WORK ITEM ::
Find the line holding "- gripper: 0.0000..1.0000" in the entries below. Give it again exactly, along with every line after it up to and including the line holding "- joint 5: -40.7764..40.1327".

<<<<

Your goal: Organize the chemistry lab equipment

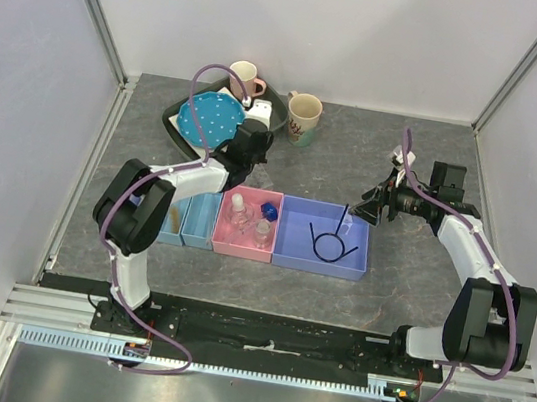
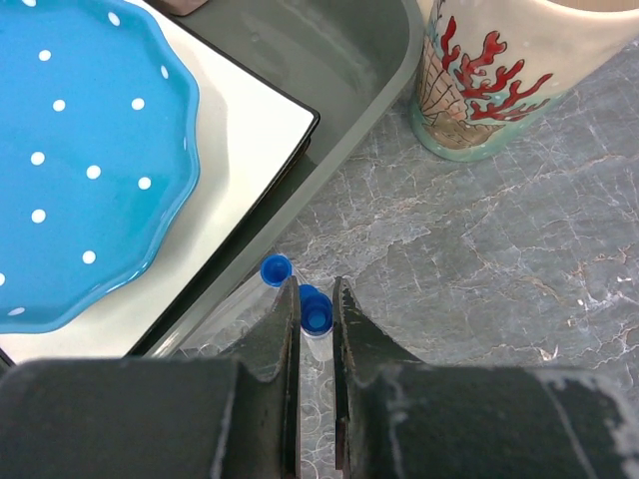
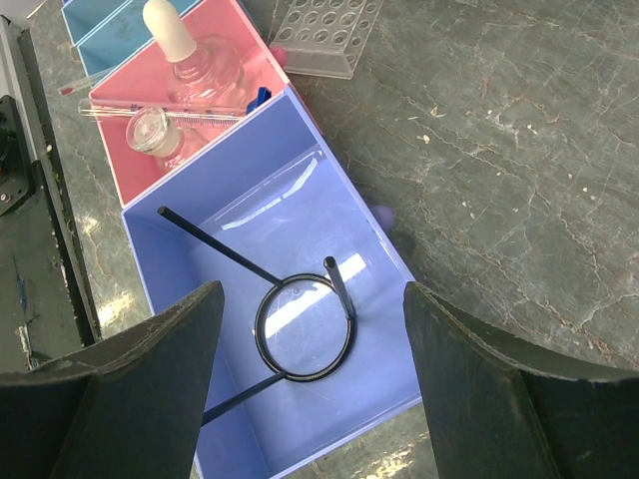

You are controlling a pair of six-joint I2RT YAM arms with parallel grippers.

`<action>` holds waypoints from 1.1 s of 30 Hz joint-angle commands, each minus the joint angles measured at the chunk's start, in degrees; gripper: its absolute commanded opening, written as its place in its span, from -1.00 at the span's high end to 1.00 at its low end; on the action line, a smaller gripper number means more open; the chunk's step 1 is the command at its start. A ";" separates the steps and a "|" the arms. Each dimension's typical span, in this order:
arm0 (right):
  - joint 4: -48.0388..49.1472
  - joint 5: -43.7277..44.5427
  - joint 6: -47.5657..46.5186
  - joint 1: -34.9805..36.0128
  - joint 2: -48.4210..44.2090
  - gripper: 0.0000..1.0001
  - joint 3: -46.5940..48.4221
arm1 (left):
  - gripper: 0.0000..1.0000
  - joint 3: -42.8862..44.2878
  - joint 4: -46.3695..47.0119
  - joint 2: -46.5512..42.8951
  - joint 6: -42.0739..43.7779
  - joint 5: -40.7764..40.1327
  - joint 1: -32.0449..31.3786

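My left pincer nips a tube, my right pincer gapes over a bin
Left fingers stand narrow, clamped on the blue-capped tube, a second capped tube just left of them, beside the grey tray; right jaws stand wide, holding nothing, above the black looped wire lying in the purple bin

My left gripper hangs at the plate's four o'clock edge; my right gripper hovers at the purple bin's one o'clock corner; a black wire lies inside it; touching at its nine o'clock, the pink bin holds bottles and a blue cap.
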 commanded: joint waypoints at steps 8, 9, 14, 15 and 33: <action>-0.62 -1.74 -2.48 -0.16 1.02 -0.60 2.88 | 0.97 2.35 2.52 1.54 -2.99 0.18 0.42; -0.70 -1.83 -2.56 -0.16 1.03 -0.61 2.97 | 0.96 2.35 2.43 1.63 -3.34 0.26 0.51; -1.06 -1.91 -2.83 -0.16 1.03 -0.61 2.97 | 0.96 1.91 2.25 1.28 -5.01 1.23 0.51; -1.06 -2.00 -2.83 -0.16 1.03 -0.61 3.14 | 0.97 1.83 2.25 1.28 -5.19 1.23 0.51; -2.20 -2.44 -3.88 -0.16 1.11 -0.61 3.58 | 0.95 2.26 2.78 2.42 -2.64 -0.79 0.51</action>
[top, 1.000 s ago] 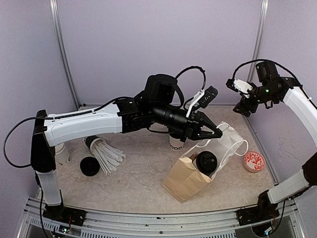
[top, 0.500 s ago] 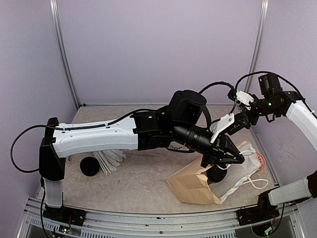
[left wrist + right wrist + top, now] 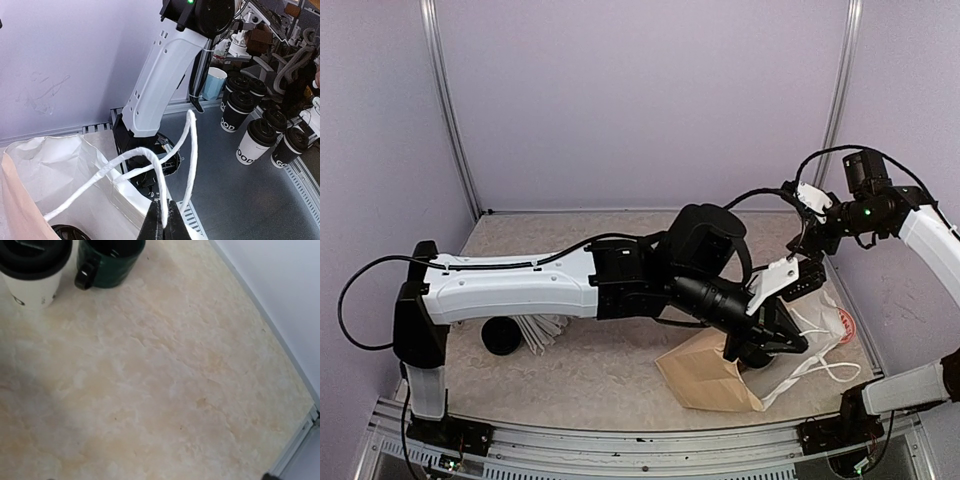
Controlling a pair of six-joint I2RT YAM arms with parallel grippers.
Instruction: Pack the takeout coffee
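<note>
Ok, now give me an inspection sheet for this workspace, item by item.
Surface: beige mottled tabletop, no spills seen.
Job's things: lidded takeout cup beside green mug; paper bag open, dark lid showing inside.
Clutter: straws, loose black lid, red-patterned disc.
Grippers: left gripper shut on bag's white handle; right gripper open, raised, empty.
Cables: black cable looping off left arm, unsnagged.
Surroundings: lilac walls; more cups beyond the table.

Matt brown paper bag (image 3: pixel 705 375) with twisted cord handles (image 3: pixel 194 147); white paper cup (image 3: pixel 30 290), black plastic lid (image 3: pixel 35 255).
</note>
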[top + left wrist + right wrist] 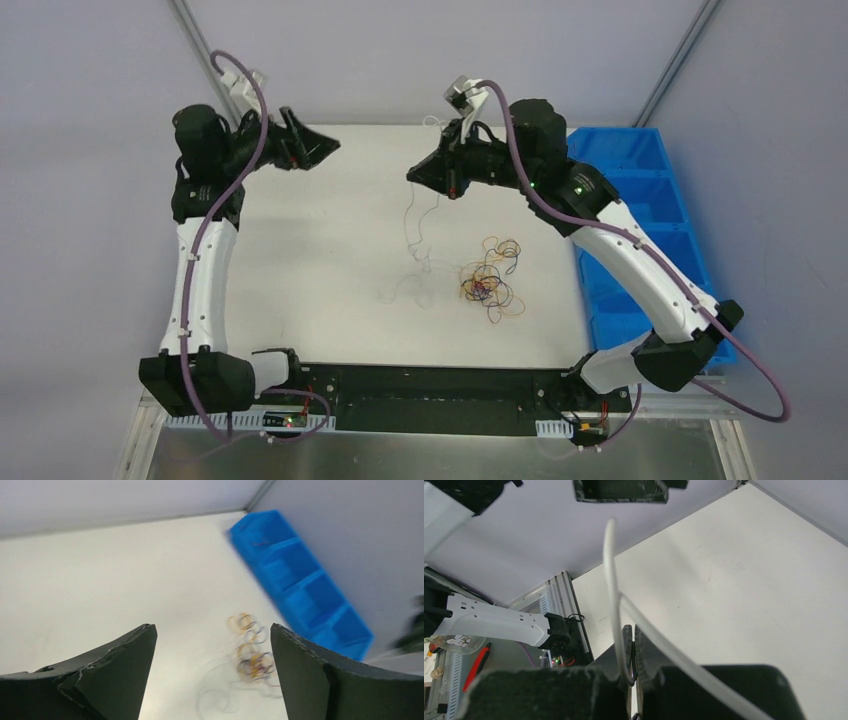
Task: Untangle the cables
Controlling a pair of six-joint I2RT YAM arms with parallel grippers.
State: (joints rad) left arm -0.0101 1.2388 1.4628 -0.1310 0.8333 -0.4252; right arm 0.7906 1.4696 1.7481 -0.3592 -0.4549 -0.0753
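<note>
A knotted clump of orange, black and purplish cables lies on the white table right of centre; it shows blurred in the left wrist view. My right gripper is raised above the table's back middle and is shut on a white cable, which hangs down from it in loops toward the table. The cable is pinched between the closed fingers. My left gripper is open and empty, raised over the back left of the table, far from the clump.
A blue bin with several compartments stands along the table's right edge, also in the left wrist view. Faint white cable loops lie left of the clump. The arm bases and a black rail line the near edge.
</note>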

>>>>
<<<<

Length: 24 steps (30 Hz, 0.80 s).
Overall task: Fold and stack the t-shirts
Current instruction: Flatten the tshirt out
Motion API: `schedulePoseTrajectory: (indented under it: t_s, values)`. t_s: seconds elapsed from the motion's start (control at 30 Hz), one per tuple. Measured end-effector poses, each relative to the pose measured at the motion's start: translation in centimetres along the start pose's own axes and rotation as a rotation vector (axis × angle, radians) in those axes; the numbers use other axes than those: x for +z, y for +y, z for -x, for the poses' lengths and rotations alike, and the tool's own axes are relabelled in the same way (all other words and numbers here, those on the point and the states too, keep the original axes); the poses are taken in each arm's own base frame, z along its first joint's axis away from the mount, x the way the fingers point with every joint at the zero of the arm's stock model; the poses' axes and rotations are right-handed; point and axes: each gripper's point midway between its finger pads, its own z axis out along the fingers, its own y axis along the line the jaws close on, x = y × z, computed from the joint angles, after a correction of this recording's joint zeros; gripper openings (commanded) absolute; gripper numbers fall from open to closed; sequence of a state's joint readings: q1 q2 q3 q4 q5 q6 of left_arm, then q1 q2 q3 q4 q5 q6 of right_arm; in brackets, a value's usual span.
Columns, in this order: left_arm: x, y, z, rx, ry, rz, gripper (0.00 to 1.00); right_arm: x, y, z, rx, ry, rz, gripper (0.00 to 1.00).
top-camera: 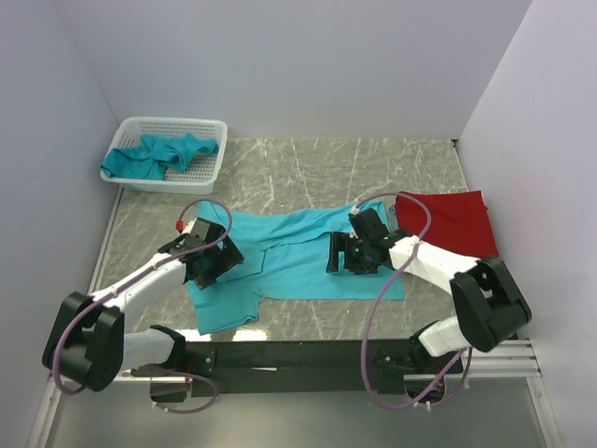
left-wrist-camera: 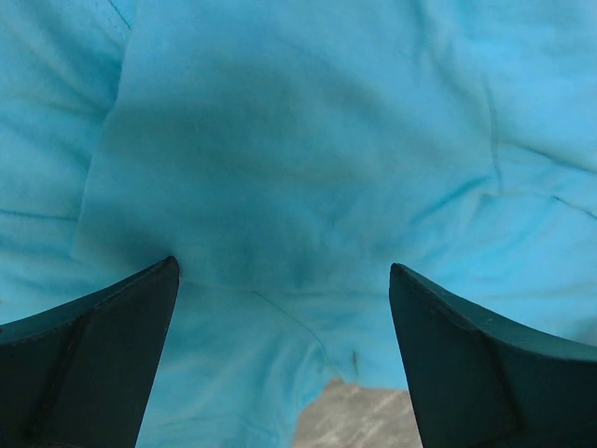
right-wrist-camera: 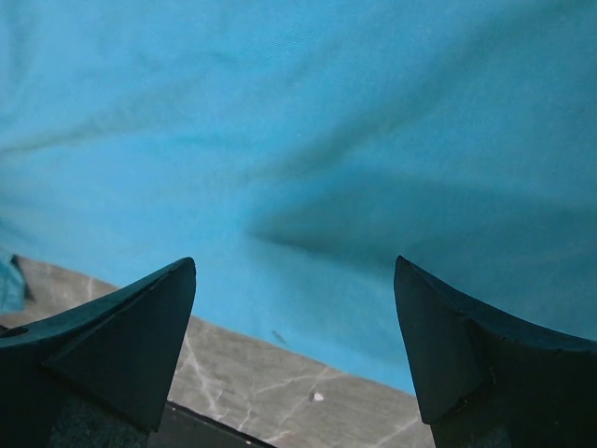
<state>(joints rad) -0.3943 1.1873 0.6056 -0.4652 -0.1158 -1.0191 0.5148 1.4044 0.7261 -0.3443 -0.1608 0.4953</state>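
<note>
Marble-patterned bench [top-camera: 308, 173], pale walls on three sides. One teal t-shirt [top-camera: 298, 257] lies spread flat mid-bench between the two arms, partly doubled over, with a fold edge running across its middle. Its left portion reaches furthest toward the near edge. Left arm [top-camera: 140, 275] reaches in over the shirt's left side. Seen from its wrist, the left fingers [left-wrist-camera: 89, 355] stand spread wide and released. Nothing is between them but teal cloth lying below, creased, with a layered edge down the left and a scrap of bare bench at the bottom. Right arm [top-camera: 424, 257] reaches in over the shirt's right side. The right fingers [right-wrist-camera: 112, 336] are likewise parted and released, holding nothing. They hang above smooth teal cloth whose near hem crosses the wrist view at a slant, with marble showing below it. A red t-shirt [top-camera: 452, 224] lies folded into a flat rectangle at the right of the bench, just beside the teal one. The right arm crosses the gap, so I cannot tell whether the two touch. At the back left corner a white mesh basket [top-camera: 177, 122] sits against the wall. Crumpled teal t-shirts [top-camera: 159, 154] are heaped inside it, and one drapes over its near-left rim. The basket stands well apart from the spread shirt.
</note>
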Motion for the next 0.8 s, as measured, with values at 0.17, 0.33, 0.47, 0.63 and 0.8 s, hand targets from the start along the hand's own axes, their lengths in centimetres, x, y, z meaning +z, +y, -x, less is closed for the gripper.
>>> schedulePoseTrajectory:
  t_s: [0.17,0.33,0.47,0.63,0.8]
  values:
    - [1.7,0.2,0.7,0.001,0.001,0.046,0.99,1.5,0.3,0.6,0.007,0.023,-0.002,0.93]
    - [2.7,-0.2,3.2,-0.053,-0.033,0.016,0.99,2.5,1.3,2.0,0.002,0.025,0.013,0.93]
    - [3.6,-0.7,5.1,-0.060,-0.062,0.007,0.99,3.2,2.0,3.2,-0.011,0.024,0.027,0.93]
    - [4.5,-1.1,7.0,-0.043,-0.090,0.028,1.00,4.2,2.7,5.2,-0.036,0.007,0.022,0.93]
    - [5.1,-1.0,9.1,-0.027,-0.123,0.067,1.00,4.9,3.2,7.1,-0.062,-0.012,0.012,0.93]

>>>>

WRITTEN SOLUTION ::
  - gripper: 0.0000..1.0000
  - joint 3: -42.8862..44.2878
  - joint 4: -46.3695..47.0119
  - joint 2: -46.5512..42.8951
  - joint 6: -42.0739..43.7779
  - joint 5: -40.7764..40.1327

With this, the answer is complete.